Entrar a la universidad es el primer paso a la adultez. No solo tienes que elegir la profesión que desarrollarás el resto de tu vida, sino que significa que eres responsable de tu propio desempeño. Ya no habrá maestros vigilantes que llamarán a tus padres porque no entraste a una clase, por nombrar un ejemplo.

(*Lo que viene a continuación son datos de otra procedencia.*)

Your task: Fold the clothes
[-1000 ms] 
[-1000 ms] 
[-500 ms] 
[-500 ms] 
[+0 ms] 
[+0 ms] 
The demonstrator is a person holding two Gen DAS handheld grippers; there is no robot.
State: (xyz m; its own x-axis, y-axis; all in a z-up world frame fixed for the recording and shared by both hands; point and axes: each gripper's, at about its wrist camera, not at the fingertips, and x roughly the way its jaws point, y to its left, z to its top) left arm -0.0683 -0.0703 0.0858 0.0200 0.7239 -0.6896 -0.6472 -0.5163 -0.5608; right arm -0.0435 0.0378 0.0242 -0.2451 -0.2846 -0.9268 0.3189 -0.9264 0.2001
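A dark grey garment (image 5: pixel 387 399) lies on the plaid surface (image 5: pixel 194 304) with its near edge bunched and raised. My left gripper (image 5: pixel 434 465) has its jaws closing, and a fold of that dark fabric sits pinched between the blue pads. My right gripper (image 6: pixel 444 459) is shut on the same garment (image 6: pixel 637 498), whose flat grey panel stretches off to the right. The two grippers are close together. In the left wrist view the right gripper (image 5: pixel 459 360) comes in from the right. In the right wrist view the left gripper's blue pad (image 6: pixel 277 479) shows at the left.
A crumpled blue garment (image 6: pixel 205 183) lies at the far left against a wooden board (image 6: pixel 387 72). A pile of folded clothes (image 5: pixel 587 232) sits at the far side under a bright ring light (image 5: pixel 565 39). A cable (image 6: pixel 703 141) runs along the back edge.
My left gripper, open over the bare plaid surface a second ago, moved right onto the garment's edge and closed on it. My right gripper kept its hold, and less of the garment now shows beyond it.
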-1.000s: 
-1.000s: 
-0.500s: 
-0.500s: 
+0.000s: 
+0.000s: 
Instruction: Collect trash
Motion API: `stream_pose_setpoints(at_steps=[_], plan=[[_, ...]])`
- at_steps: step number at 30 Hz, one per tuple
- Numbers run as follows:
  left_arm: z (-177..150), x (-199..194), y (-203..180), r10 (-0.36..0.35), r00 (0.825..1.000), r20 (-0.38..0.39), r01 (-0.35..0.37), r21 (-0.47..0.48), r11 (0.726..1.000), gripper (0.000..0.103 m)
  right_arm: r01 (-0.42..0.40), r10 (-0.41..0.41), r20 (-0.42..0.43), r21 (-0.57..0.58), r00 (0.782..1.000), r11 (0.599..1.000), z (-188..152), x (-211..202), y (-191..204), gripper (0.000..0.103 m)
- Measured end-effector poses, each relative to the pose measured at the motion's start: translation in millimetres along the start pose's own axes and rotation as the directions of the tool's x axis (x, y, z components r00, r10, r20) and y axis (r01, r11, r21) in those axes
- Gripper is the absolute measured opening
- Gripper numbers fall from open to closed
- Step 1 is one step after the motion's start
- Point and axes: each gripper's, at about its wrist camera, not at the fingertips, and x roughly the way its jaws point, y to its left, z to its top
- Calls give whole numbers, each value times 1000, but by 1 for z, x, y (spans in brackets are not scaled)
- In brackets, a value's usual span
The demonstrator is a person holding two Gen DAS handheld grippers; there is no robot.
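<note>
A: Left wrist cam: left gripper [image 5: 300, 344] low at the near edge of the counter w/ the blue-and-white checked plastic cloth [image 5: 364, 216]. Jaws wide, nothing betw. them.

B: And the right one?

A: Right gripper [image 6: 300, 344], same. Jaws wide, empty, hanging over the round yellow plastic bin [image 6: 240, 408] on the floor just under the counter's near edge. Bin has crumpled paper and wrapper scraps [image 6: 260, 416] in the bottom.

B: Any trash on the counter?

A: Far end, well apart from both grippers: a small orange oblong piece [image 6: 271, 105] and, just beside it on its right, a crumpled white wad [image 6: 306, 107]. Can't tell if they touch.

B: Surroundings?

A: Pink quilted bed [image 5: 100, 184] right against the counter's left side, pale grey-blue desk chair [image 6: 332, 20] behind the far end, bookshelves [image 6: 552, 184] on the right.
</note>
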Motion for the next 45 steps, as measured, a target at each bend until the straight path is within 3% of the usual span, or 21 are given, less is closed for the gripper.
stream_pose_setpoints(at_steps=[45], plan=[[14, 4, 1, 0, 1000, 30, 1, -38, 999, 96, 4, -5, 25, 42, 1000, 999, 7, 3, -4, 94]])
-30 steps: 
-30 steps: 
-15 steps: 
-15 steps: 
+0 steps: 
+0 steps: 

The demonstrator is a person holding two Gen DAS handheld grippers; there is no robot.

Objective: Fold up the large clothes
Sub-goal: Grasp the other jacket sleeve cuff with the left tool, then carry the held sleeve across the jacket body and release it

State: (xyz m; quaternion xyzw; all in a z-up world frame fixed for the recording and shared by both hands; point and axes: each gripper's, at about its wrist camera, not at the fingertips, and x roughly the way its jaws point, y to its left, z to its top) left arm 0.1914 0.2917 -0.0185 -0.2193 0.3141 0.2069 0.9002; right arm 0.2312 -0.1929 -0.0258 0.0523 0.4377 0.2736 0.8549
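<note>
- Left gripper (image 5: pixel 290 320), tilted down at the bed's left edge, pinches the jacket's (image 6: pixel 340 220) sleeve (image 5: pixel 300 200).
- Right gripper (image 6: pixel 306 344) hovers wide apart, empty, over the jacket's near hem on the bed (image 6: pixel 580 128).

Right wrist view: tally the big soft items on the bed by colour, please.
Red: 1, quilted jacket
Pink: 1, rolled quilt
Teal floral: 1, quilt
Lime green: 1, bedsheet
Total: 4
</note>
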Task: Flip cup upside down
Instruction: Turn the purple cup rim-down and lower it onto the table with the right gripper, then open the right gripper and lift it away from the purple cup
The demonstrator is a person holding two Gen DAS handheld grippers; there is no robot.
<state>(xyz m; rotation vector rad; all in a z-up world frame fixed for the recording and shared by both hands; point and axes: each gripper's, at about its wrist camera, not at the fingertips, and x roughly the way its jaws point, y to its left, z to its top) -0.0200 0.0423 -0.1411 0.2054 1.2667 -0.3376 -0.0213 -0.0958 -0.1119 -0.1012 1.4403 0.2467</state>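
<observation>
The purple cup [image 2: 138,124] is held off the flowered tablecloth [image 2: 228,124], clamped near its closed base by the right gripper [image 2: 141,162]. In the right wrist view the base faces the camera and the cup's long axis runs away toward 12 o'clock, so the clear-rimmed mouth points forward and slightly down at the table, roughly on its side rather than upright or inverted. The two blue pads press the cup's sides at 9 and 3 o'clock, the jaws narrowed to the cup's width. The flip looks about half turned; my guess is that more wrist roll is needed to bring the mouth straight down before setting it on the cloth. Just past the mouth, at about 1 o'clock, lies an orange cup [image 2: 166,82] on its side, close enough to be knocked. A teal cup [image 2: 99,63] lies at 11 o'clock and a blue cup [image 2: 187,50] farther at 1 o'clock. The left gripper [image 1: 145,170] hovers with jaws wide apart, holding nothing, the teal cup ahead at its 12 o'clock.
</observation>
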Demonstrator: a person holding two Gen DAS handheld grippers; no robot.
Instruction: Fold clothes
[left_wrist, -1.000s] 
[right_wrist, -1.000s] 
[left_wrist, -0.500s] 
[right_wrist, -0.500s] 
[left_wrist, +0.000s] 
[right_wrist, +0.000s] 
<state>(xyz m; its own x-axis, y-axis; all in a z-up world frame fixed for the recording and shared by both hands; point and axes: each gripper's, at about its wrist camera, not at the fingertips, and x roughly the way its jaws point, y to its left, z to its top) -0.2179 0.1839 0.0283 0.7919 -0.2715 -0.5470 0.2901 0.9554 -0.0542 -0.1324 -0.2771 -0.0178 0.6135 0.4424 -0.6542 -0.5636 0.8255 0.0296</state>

Si a la experiencia le sumas mudarte de ciudad, la responsabilidad es mucho más grande. Sí, es toda una aventura, pero hay momentos no tan divertidos y glamurosos que tienes que enfrentar. Si este es tu caso, aquí te damos algunos tips para que salgas victorioso de esta prueba.

1. Explora
Conoces tu ciudad como la palma de tu mano. ¿Necesitas algo? Sabes dónde conseguirlo. Una nueva ciudad es una nueva experiencia. Tómate el tiempo para explorar las calles, los centros comerciales y el campus de tu universidad. Habla con tus vecinos y pregunta. Poco a poco te irás adecuando al lugar y sabrás dónde conseguir los mejores precios y calidad.

2. Arma tus horarios

Este es un consejo para cualquier estudiante universitario, pero tú, como nuevo en la ciudad, debes tomarlo más en cuenta. No armes un horario rígido, sino flexible. Ten en cuenta que es posible que te pierdas en varias oportunidades, así que organízate para que tus responsabilidades fluyan de manera orgánica.

3. Apréndete las rutas de transporte urbano
Si no tienes coche, es inevitable que uses el metro o el autobús. Indaga al respecto. En primer lugar averigua cuál es la ruta que debes seguir para ir de la universidad a tu residencia y viceversa. Lo demás vendrá por añadidura.

4. Haz un presupuesto mensual
¿Con cuánto dinero cuentas? El hecho de tener ayuda económica de tus padres (si es el caso) no quiere decir que puedas despilfarrar. Viviendo solo en otra ciudad comprenderás el valor de cada cosa: cuánto dura cada alimento, cuánto necesitas comprar para surtirte por un periodo de tiempo…

Recuerda presupuestar los gastos de alquiler, servicios básicos, transporte y los gastos universitarios, como fotocopias y otros. Limítate hasta que consigas el balance perfecto y, si es posible, consigue un trabajo de medio tiempo.

5. Socializa

La mejor forma de conocer una ciudad es socializando con su gente. Date la oportunidad de saber quiénes son tus vecinos y tus compañeros de universidad. Cuando estás lejos de casa, los amigos se convierten en tu nueva familia y es probable que necesites de ellos en algún momento.